Arah Regulasi yang Jelas
Solusi yang diusulkan bank sentral juga sangat jelas: membatasi stablecoin multi-issuer dalam wilayah yang memiliki standar pengawasan yang setara dan memberlakukan persyaratan cadangan yang ketat. Ini menunjukkan bahwa UE sedang membangun kerangka regulasi stablecoin yang lebih ketat.
Makna Praktis bagi Pasar
Ini bukan hanya pandangan Bank Sentral Italia, tetapi juga mencerminkan konsensus utama dari bank sentral Uni Eropa terhadap stablecoin. Penetapan posisi sebagai “pelengkap” secara nyata menetapkan batas atas stablecoin—ia dapat ada, tetapi tidak boleh mengancam posisi inti sistem keuangan tradisional.
Bagi pengembang proyek stablecoin, ini berarti harus melepaskan ilusi menggantikan mata uang fiat dan lebih fokus pada peningkatan efisiensi pembayaran dalam skenario tertentu.

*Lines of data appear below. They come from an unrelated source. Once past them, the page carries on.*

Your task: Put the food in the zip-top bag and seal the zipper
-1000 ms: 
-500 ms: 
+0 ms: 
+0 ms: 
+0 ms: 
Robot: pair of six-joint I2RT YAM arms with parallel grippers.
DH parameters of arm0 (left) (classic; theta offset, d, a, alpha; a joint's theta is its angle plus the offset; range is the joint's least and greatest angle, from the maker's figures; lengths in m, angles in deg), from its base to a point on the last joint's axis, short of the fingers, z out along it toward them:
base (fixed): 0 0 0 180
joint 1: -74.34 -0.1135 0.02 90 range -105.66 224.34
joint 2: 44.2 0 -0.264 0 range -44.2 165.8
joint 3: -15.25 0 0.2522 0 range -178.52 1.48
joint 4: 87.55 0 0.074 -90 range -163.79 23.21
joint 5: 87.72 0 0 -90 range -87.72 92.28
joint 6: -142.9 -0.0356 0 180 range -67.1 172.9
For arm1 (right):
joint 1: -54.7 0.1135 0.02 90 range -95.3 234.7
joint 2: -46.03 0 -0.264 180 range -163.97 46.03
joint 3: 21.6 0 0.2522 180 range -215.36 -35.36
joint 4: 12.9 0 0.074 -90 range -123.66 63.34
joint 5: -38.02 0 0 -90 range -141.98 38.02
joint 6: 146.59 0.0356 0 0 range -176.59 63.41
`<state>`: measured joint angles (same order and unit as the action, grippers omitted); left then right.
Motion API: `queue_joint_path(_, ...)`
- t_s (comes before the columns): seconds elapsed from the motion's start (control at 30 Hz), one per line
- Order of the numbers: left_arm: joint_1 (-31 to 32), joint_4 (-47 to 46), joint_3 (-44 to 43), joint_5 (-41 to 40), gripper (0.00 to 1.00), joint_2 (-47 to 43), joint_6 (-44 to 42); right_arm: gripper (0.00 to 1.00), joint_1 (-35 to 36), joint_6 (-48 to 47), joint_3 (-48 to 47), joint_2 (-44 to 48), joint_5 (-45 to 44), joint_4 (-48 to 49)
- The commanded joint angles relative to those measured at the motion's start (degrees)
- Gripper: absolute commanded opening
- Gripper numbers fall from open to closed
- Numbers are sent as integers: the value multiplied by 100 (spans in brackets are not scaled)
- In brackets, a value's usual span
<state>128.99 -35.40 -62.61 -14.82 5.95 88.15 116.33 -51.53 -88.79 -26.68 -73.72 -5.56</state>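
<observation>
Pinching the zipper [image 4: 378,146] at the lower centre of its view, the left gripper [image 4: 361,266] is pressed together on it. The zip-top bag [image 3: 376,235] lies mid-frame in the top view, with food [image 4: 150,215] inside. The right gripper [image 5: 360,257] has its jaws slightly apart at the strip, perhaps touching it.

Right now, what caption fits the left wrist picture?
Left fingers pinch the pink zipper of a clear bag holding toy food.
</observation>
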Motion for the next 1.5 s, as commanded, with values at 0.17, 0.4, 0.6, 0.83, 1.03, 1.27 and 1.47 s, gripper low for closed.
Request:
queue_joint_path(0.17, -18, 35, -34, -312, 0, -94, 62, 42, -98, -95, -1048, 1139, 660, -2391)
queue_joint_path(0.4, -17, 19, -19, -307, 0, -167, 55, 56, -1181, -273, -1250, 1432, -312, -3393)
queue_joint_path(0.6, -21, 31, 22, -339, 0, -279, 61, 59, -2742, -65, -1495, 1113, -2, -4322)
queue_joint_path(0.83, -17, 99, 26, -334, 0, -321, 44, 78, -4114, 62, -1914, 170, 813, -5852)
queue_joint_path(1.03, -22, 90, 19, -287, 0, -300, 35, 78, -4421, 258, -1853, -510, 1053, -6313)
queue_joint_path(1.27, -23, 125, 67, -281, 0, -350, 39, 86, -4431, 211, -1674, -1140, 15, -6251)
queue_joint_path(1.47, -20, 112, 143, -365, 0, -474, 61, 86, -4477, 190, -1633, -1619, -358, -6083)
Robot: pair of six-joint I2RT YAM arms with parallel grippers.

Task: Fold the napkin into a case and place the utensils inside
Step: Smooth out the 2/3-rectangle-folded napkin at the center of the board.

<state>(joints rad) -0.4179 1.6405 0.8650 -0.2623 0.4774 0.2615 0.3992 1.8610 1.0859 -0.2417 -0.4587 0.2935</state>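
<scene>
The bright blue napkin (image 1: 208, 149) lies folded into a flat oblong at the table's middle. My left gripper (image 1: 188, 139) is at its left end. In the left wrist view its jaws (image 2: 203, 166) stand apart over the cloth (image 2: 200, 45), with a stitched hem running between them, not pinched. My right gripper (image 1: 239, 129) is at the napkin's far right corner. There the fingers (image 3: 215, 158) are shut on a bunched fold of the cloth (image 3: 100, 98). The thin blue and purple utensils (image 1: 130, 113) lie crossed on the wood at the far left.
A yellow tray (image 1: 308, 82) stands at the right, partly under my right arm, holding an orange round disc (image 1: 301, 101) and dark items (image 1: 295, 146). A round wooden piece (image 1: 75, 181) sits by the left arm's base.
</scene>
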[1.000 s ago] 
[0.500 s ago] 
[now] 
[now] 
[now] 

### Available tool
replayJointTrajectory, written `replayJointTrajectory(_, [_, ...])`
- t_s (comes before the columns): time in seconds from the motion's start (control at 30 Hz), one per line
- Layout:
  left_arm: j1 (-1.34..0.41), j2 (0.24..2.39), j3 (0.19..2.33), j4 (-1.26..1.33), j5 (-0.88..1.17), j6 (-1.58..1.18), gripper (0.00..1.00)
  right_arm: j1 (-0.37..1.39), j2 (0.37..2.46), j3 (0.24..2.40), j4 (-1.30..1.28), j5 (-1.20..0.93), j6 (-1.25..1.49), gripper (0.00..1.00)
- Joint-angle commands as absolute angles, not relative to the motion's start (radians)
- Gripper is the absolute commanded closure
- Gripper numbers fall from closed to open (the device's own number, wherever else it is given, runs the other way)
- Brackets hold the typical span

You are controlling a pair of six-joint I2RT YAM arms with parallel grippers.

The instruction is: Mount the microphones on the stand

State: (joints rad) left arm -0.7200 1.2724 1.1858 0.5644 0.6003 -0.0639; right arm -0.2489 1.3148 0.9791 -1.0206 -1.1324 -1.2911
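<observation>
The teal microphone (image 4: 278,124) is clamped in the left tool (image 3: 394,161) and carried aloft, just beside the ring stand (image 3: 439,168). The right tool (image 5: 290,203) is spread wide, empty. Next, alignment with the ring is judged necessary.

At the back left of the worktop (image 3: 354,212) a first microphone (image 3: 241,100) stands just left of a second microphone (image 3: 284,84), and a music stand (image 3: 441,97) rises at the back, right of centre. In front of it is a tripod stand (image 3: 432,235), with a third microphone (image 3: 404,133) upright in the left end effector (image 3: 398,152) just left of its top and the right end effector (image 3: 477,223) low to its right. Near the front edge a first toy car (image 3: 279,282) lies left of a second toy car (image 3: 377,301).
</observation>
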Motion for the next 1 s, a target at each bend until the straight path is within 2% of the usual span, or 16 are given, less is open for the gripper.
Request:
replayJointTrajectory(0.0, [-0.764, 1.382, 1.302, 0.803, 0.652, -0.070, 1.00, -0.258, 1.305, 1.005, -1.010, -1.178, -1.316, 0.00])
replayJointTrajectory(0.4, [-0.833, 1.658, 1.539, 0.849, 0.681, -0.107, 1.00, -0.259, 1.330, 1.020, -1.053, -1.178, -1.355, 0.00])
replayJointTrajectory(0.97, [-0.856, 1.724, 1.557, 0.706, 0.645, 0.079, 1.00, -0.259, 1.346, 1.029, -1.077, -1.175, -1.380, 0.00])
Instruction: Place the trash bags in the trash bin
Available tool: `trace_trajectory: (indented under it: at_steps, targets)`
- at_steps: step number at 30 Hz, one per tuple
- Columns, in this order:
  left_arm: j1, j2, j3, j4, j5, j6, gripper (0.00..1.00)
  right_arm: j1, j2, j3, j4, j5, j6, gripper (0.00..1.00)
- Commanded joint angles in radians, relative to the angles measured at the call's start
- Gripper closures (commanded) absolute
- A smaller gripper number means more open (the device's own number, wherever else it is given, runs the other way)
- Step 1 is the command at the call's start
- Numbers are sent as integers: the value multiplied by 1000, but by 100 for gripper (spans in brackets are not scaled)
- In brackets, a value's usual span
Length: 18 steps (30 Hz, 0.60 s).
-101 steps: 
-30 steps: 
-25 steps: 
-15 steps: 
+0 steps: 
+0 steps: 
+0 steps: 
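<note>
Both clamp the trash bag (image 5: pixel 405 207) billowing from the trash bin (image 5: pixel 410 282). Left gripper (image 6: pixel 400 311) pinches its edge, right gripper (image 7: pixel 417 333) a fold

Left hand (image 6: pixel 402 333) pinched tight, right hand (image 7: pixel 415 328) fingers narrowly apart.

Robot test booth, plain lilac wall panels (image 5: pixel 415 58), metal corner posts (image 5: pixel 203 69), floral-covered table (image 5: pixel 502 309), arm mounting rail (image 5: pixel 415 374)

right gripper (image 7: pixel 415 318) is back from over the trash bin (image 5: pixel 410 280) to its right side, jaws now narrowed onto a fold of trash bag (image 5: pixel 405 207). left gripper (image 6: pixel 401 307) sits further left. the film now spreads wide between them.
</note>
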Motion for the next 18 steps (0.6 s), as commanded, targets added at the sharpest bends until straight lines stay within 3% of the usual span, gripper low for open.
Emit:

Bagi investor, ini menunjukkan bahwa batas pengembangan pasar stablecoin sedang secara tegas ditetapkan oleh bank sentral.
Ringkasan
Pernyataan dari Gubernur Bank Sentral Italia sebenarnya menjawab pertanyaan kontroversial jangka panjang di pasar: apakah stablecoin bisa menggantikan mata uang fiat? Jawabannya adalah tidak. Keterbatasan intrinsik stablecoin (ketergantungan pada mata uang fiat) menentukan bahwa ia hanya sebagai pelengkap, bukan pengganti. UE sedang memastikan pertumbuhan stablecoin dalam batas yang terkendali melalui persyaratan cadangan dan regulasi yang ketat. Ini mencerminkan sikap bersama dari bank sentral global: mengizinkan inovasi keuangan sekaligus menjaga stabilitas keuangan sebagai prioritas utama.